It is a disease that affects the female pole, the sensitive aspect of the person and usually occurs between 20 and 40 years.
The patient has had an experience (in most cases it is the parent of the same sex) in which it has been felt betrayed, locked (family fidelity) and which has suffered greatly and who refuses to accept and forgive. Sclerosis can appear between six and twelve months after the shock.
In all cases we find the devaluation, guilt, contradictions in the movement, often in verticality.
Conflict of motor + conflict of fear.
No escape (legs), not being able to push or grab something (arms).
The disease is like an internal rebellion against the fact or against the person who has caused such experience.
There is someone who puts you on edge and internally rebelling against that person. To go beyond its limits is abandoned completely and no longer know where to go. It is also said that the sclerotic person is fixed, does not evolve. You want someone take care, but tries not seem dependent. It's the kind of person who wants everything to be perfect and that is much required. Wants to please at any cost. Since he/she cannot satisfy this unrealistic dream alone, he/she becomes incapacitated in order to have an excuse for not having achieved the perfect life he/she wanted. It is also very difficult to accept that those who make less than he/she deserves, have more.
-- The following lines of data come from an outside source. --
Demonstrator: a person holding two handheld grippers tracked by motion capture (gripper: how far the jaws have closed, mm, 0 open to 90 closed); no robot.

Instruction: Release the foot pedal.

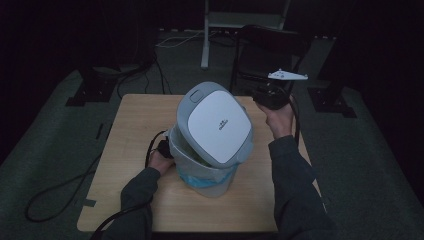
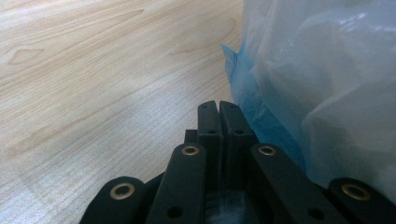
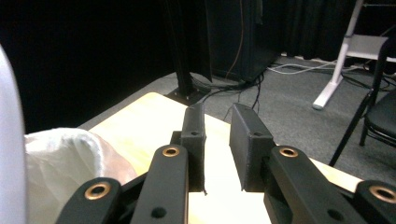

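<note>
The bin [image 1: 212, 145] is sitting mid-table [image 1: 130, 165], its lid [image 1: 216, 125] tipped up and a bag [image 2: 327, 84] spilling over the rim. The left gripper [image 2: 218, 109] is resting low beside the bag, jaws pressed together on nothing, probably steadying that side. The right gripper [image 3: 217, 126] is hovering past the bin's far right, jaws slightly spread and empty, likely lining up on the lid or bag edge. The lid is hiding the bin's inside, and from above the left gripper is mostly tucked behind the bin.
</note>
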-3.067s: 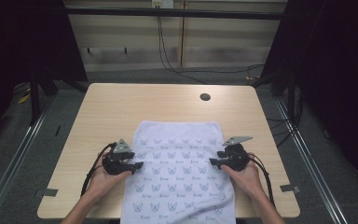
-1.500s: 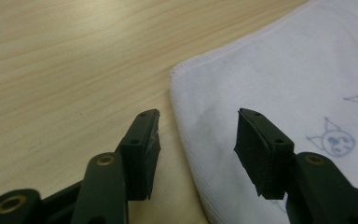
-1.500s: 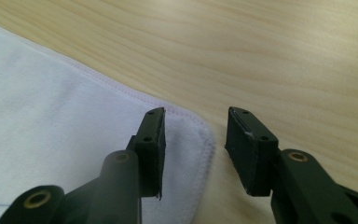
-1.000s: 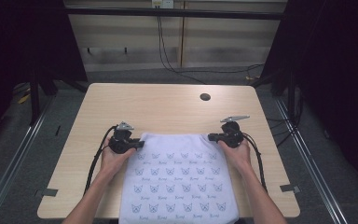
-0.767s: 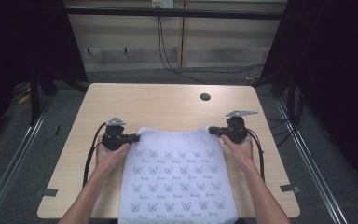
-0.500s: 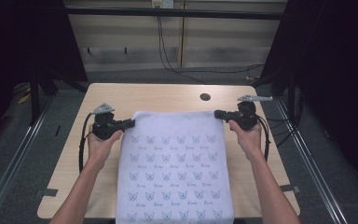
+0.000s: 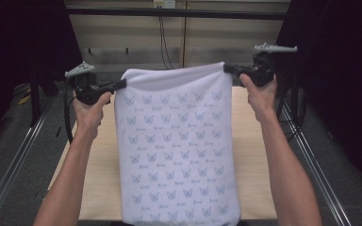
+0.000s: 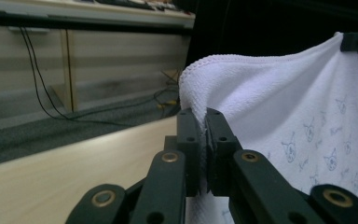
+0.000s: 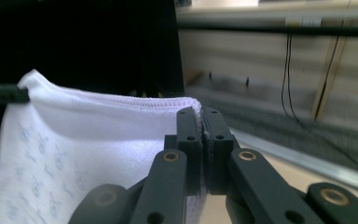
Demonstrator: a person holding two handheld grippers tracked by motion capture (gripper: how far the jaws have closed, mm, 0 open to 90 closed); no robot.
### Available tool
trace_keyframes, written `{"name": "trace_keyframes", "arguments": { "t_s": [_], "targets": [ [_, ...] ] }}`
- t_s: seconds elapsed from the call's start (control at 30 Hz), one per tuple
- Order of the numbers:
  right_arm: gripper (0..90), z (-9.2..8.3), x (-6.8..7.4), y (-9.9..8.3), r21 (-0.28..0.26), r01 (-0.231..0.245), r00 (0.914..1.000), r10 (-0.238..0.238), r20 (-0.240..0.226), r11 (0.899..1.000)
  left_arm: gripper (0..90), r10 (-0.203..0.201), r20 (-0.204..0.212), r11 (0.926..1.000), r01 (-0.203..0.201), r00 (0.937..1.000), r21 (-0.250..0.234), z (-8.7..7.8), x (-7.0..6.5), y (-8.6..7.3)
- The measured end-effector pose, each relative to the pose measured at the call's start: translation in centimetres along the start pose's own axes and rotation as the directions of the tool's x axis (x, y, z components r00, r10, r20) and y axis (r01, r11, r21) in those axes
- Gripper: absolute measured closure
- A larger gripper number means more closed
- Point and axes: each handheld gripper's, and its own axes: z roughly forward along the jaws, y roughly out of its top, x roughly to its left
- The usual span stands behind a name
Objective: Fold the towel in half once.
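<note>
Pale wooden tabletop (image 7: 257,141) below. White butterfly-print towel (image 7: 176,150), flat before, now lifted, hanging. Left gripper (image 7: 121,84), right gripper (image 7: 226,68) each clamped on top corner; ready for folding.

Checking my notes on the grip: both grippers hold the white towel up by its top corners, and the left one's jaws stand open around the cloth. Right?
Not quite. The left gripper has its jaws shut on the towel, pinching the corner, as the left gripper view shows. The rest stands: the right gripper also clamps its corner, and the towel hangs between them by its top corners above the table.
</note>
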Motion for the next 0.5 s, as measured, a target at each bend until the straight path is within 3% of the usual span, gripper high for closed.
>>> {"name": "trace_keyframes", "arguments": {
  "t_s": [0.03,0.07,0.13,0.2,0.4,0.5],
  "targets": [
    [87.3,-0.1,0.1,0.9,-0.034,-0.008,0.9999,0.008,-0.008,0.999,86.4,-0.032,0.020,0.9985,0.033,0.9993,-0.044,-0.1,0.2,0.7],
    [87.3,-0.3,0.1,1.7,-0.070,-0.021,0.9997,0.020,-0.015,0.997,86.4,-0.016,0.000,0.9990,0.016,0.9999,-0.041,-0.2,0.0,1.4],
    [87.4,-0.5,0.5,2.4,-0.101,-0.017,0.9998,0.016,-0.013,0.995,86.4,0.035,0.012,0.9988,-0.035,0.9993,-0.036,-0.4,-0.6,2.0],
    [87.4,-0.8,1.1,2.1,-0.132,-0.021,0.9985,0.014,-0.052,0.991,86.3,0.065,0.030,0.9978,-0.065,0.9974,-0.010,-1.0,-1.2,1.7],
    [87.4,-2.3,2.1,-3.3,-0.071,-0.033,0.9906,0.023,-0.135,0.997,86.1,0.063,0.062,0.9961,-0.066,0.9961,0.058,-3.3,-1.9,-2.5],
    [87.4,-3.6,2.4,-6.0,-0.051,-0.050,0.9862,0.041,-0.160,0.997,86.1,0.030,0.107,0.9968,-0.038,0.9938,0.071,-4.5,-2.7,-4.8]
  ]
}}
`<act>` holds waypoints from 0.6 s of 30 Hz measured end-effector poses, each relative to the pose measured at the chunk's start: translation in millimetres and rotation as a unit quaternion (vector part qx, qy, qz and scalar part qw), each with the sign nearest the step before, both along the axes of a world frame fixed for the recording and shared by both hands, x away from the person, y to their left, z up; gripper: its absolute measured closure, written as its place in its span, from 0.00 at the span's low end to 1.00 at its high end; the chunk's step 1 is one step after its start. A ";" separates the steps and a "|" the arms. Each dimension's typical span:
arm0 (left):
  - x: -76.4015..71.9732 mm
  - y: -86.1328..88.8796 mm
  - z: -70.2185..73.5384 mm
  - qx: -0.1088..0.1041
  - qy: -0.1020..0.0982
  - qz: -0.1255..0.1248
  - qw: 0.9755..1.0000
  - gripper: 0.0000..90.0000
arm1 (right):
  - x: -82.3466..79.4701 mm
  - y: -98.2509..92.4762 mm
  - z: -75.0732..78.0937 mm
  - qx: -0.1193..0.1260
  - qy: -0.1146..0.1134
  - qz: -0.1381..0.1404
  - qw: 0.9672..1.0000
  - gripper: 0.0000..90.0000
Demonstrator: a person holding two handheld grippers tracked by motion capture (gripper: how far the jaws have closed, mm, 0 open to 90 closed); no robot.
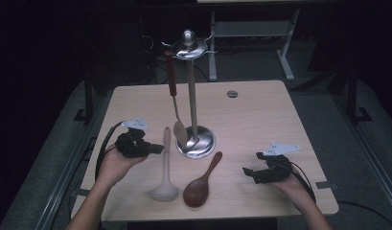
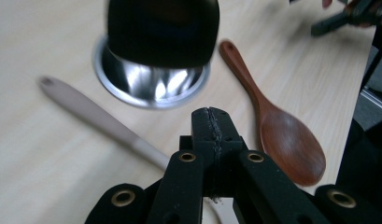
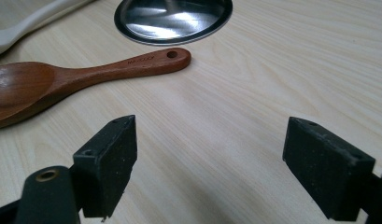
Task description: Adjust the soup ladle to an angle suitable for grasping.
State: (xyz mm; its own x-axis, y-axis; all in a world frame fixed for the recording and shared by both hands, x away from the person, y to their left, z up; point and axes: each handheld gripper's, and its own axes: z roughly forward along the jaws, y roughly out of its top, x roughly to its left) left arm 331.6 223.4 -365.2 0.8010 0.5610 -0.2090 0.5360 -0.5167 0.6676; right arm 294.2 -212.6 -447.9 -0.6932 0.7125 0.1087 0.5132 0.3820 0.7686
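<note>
One utensil is already up on the rack (image 1: pixel 192 96): a slotted turner with a reddish handle (image 1: pixel 173 81) hangs from a hook at the top, its head dangling just above the steel base. Two are still flat on the table (image 1: pixel 260 110), so I'd call this roughly a third done if the goal is hanging all three.

The pale ladle (image 1: pixel 165 167) lies just left of the base, bowl toward the person. The wooden spoon (image 1: pixel 203 182) is right beside it, handle pointing at the base.

The left gripper (image 1: pixel 157 148) has its jaws pressed together with nothing between them, sitting close to the ladle's handle (in the left gripper view that handle (image 2: pixel 95 116) runs right under the jaw tips). The right gripper (image 1: pixel 248 172) is resting low with its jaws spread wide, empty, aimed toward the wooden spoon (image 3: pixel 62 79) but well apart from it.

Next up is probably the ladle, though the left jaws would need to open first.
</note>
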 end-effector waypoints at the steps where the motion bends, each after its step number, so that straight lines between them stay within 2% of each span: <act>1: -0.9 -1.4 -5.8 0.001 0.005 -0.003 1.000 1.00 | 0.2 0.0 -0.3 0.002 -0.001 0.000 1.000 0.20; 9: -7.4 -19.1 -50.4 0.014 0.048 -0.017 0.999 1.00 | 0.4 0.3 -0.4 0.001 0.000 0.000 1.000 0.20; 12: -10.3 -27.7 -64.3 0.030 0.062 -0.032 0.997 1.00 | 0.5 0.2 -0.6 -0.002 -0.001 -0.001 1.000 0.20; 18: -15.7 -34.9 -77.3 0.056 0.075 -0.045 0.995 1.00 | 0.3 1.8 -0.8 -0.010 -0.003 0.004 1.000 0.20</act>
State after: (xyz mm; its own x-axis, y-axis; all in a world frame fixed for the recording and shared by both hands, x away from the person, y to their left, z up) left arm 315.8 188.5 -442.5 0.8132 0.5156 -0.2699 0.5739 -0.6332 0.5194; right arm 294.5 -210.8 -448.7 -0.6999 0.7086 0.0899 0.5051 0.4020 0.7637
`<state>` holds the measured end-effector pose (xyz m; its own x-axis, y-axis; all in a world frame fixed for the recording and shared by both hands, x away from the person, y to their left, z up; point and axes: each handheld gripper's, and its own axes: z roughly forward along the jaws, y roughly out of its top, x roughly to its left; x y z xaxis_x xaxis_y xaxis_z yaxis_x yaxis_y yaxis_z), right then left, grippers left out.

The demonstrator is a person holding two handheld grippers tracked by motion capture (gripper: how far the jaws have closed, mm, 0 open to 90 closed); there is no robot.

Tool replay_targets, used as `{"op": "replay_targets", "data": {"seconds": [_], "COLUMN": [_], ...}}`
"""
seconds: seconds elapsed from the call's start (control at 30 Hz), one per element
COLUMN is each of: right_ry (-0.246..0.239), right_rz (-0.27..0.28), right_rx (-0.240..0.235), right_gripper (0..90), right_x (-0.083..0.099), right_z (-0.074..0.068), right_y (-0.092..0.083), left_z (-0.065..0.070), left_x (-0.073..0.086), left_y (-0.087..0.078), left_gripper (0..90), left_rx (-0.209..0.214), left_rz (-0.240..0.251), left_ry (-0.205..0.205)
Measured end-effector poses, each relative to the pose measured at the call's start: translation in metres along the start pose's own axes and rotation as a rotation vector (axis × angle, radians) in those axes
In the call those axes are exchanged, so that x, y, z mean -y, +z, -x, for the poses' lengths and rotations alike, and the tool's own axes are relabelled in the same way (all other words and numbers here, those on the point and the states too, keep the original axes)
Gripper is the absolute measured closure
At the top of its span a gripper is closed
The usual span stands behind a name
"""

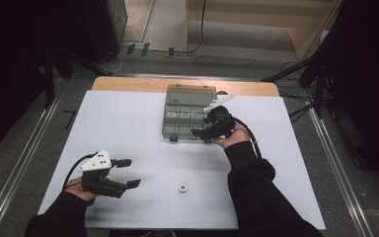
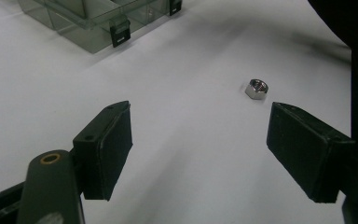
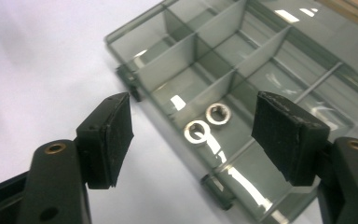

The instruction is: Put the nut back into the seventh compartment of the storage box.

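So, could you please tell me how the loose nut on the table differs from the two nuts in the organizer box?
The loose nut lies alone on the bare white table, while the two nuts sit side by side inside one compartment of the organizer box. The loose nut lies ahead of the open left claw; the two nuts lie beneath the open right claw. All three are shiny metal and rest flat, hole up.

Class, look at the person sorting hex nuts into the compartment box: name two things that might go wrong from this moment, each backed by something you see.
1. The loose hex nut lies flat on the smooth white table; the open left tongs may push it away instead of gripping it.
2. The right tongs hang open close above the compartment box, where two nuts lie; moving off carelessly might knock a divider and shift the light box.
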<state>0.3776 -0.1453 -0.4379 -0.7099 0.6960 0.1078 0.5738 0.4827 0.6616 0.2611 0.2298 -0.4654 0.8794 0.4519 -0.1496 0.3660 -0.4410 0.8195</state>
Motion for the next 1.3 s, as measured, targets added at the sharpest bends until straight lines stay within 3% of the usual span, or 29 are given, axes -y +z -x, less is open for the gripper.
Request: {"op": "replay_targets", "data": {"seconds": [0.53, 0.9, 1.3], "right_ry": [-0.051, -0.058, -0.094], "right_rz": [0.065, 0.062, 0.037], "right_rx": [-0.080, -0.170, -0.184], "right_gripper": [27.7, 23.6, 23.6], "right_x": [0.027, 0.037, 0.041], "right_z": [-0.020, -0.038, -0.052], "right_y": [-0.009, -0.006, -0.003], "left_z": [-0.002, -0.002, -0.002], "left_x": [0.000, 0.000, -0.001], "left_y": [0.001, 0.000, -0.001], "left_gripper": [22.7, 22.7, 22.7], "left_rx": [-0.001, -0.002, -0.004], "left_rz": [-0.008, 0.001, 0.002], "left_ry": [0.000, 0.001, 0.004]}}
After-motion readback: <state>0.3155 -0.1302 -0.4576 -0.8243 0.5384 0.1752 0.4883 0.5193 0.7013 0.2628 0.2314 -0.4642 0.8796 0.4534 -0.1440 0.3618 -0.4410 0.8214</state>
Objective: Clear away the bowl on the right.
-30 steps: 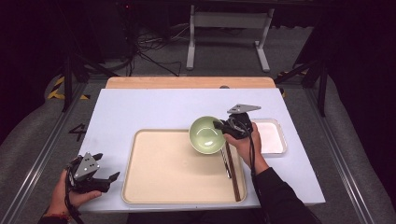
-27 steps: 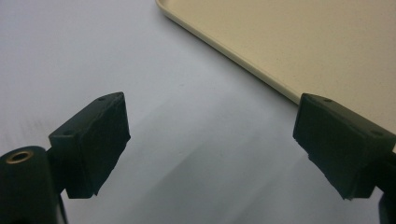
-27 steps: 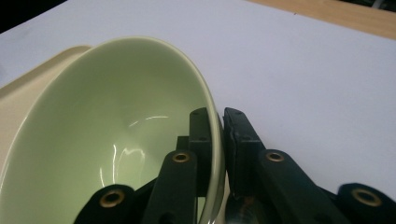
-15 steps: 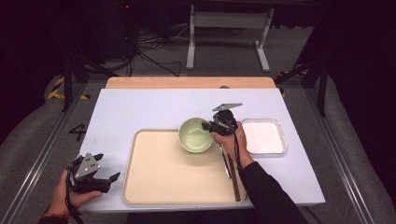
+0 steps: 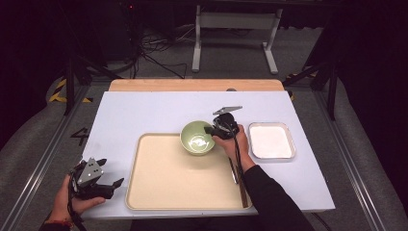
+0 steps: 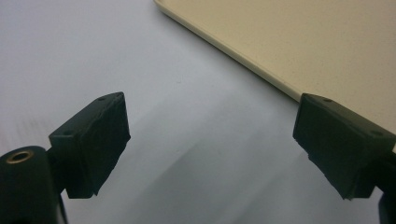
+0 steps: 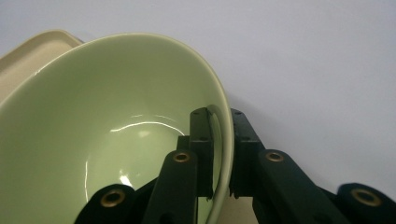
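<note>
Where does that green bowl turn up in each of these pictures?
High view: the green bowl sits mid-frame, on the beige tray's far edge.
Left gripper view: no bowl here; a tray corner at upper right.
Right gripper view: the bowl spreads across the left, rim pinched between the jaws.
Shared landmark: the beige tray.

I count one green bowl (image 5: pixel 197 137), sitting at the far right corner of the single beige tray (image 5: pixel 163 178). There is one white square dish (image 5: pixel 271 140) near the right edge of the worktop (image 5: pixel 144 110). Along the tray's right edge I see dark chopsticks (image 5: pixel 239 184); they look like one pair, though my arm partly covers them. I have two grippers: the left gripper (image 5: pixel 108 185) and the right gripper (image 5: pixel 211 130).
</note>
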Action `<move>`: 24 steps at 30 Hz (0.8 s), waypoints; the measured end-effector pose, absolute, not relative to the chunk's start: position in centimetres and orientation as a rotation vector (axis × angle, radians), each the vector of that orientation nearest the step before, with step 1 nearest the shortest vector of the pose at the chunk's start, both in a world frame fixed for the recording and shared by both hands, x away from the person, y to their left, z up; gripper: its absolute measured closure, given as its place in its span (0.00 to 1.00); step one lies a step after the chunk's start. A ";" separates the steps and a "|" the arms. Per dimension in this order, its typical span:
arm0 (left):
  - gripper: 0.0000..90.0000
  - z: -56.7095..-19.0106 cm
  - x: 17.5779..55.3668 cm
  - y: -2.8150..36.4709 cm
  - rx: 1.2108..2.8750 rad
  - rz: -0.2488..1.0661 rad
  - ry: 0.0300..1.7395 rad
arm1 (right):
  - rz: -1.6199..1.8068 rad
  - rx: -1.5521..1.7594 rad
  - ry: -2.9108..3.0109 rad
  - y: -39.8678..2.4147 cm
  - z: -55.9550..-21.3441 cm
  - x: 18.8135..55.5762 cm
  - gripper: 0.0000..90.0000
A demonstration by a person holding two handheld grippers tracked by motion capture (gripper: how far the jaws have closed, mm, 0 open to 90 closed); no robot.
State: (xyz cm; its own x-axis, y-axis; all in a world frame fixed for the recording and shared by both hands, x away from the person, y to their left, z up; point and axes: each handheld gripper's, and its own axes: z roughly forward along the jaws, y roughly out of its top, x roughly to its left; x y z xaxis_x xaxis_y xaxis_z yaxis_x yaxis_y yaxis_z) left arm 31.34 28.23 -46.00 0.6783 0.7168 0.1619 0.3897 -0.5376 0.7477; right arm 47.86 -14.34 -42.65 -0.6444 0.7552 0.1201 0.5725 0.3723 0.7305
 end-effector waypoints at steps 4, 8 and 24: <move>0.13 -46.0 31.3 28.2 2.192 0.596 0.845 | 1.110 1.168 2.407 -14.0 -42.8 47.7 0.92; 0.13 -46.1 31.3 28.2 2.193 0.594 0.849 | 1.110 1.151 2.432 -13.9 -43.1 47.7 0.89; 0.13 -46.1 31.4 28.3 2.193 0.597 0.847 | 1.051 1.063 2.476 -13.8 -42.7 47.3 0.80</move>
State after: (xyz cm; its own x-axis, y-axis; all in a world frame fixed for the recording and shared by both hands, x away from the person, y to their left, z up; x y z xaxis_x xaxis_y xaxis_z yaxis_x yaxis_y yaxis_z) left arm 31.37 28.25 -46.06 0.6796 0.7157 0.1610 0.3925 -0.5401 0.7445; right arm 47.29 -13.79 -42.75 -0.7029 0.7094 0.0513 0.5298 0.4740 0.7033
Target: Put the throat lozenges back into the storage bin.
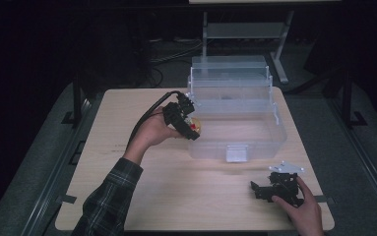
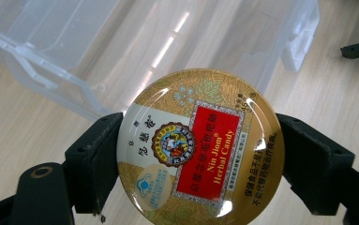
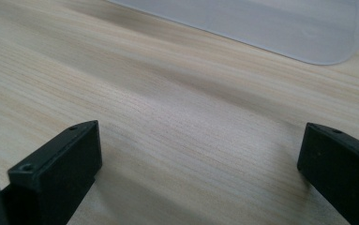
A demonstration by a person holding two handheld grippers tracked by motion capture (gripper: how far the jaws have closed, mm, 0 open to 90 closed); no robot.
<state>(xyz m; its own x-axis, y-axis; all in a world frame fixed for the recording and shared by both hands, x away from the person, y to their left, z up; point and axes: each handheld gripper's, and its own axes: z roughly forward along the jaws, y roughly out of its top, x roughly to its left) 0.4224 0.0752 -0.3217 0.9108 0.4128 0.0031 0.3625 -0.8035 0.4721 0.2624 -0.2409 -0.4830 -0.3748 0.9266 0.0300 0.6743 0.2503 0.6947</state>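
While the left tongs [image 2: 200, 154] hold a round tin [image 2: 200, 147] tight by its two sides, the tin hangs just above the left wall of the box [image 1: 274, 130]; in the high view the left tongs [image 1: 188, 123] and the tin [image 1: 195, 127] sit right at that wall, not yet inside. One box stands on the surface [image 1: 151, 196]; it is clear plastic, its lid is swung up and back, and a small clear tray sits along the back; the big bottom part looks bare, and one small dark thing shows in the tray, too small to tell. A white latch hangs on the front wall. One tin is here; it is gold with a red label that reads "Nin Jiom Herbal Candy", and its face looks up at the left tongs' camera. Two tongs are here; the right tongs [image 1: 265, 189] rest low on the surface near the front right corner, well apart from the box, with their jaws wide open and nothing between them; in their own view the right tongs [image 3: 200, 164] show bare wood and a clear corner of the box [image 3: 308, 33] farther off. Nothing stands between the tin and the box. Past the surface, a grey stand stands on the dark floor.
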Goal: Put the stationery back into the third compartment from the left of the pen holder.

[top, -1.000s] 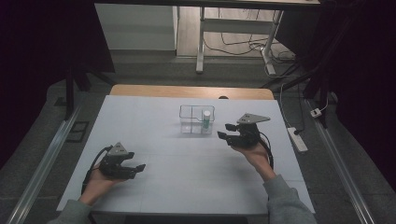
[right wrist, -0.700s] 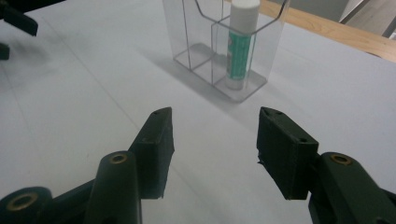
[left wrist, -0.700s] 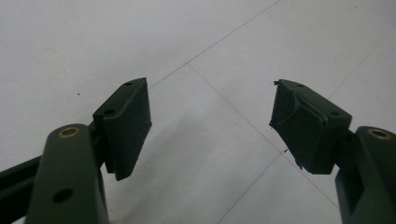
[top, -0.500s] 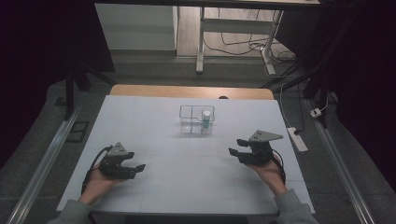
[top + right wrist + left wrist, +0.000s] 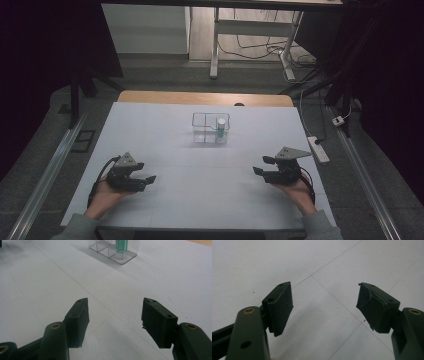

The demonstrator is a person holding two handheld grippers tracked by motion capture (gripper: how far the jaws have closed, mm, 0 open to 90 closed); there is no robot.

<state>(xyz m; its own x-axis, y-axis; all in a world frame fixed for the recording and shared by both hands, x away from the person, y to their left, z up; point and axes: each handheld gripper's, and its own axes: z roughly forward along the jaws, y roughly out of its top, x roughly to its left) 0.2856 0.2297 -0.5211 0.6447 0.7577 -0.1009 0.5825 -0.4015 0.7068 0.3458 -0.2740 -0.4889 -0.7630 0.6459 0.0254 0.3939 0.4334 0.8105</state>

As a result, he/she feels deeply a victim and unconsciously inhibits his/her ability to act, to move (conflict of motor skills) and feeling not to suffer, thus he/she loses all sweetness that prevents him/her to adapt to a person or a situation, cutting his/her relationship with the outside world.
"In my family, they have not allowed me to have projects, have not let me be"
"It is forbidden to grow, must remain the child of dad or mom”
"I cannot comment, I cannot participate, I cannot decide, I'm immature".
"I am the arms, legs, etc. Only me can fulfil my mother or father’s projects"
"I cannot move, because if I move the clan dies or gets sick”
"I want to move but I prevent myself to move" "If I move, I die, but if I do not move, I die too" "If I go home, I'm in danger" "I want to be here, but I want to be there"
In right-handed men or left-handed women: "I want to go abroad, but I cannot leave this"
In left-handed men or right-handed women: "I do not want to go out and force myself"
Right paralysis: "I undertake to move”
Left paralysis: "I want to move and I do not let myself"
In addition, there may be identification with the wishes of mom (the project meet the other).
"I'm her arms, her legs"
This disease usually affects people of uncompromising character, which have very rigid ideas and opinions.
On issues that do not even allow a discussion rather keep their rigid view and definitively, which are shown as very unsympathetic people.
This loss of sensitivity, both physical and spiritual, makes them very "hard" people, both with themselves and with others.
Sometimes individuals may seem open, friendly character, trying to please everyone, but is only appearance.
Deep, still they have a hard heart that makes them unattainable.
In short, the multiple sclerosis sufferer has fallen into a deep "isolation hardening" that prevents him/her from connecting to life.
An important fact is to discover and verify that all these symptoms are presented to "repair" a dead in the family tree.
Recommendations to recover physical, emotional and spiritual health:
Their main problem is the resistance to accept their own worth and to get success in life. "I know I am a valuable person” "I like success and I am safe in it" "Life loves me".
Practice the act of forgiveness toward himself/herself as toward being who has delved into his/her wound.
Recognize the hardness to himself/herself and others and learn to be consistent.
Accept imperfection of man and admit and acknowledge our defects.
No resistance to life, let things happen.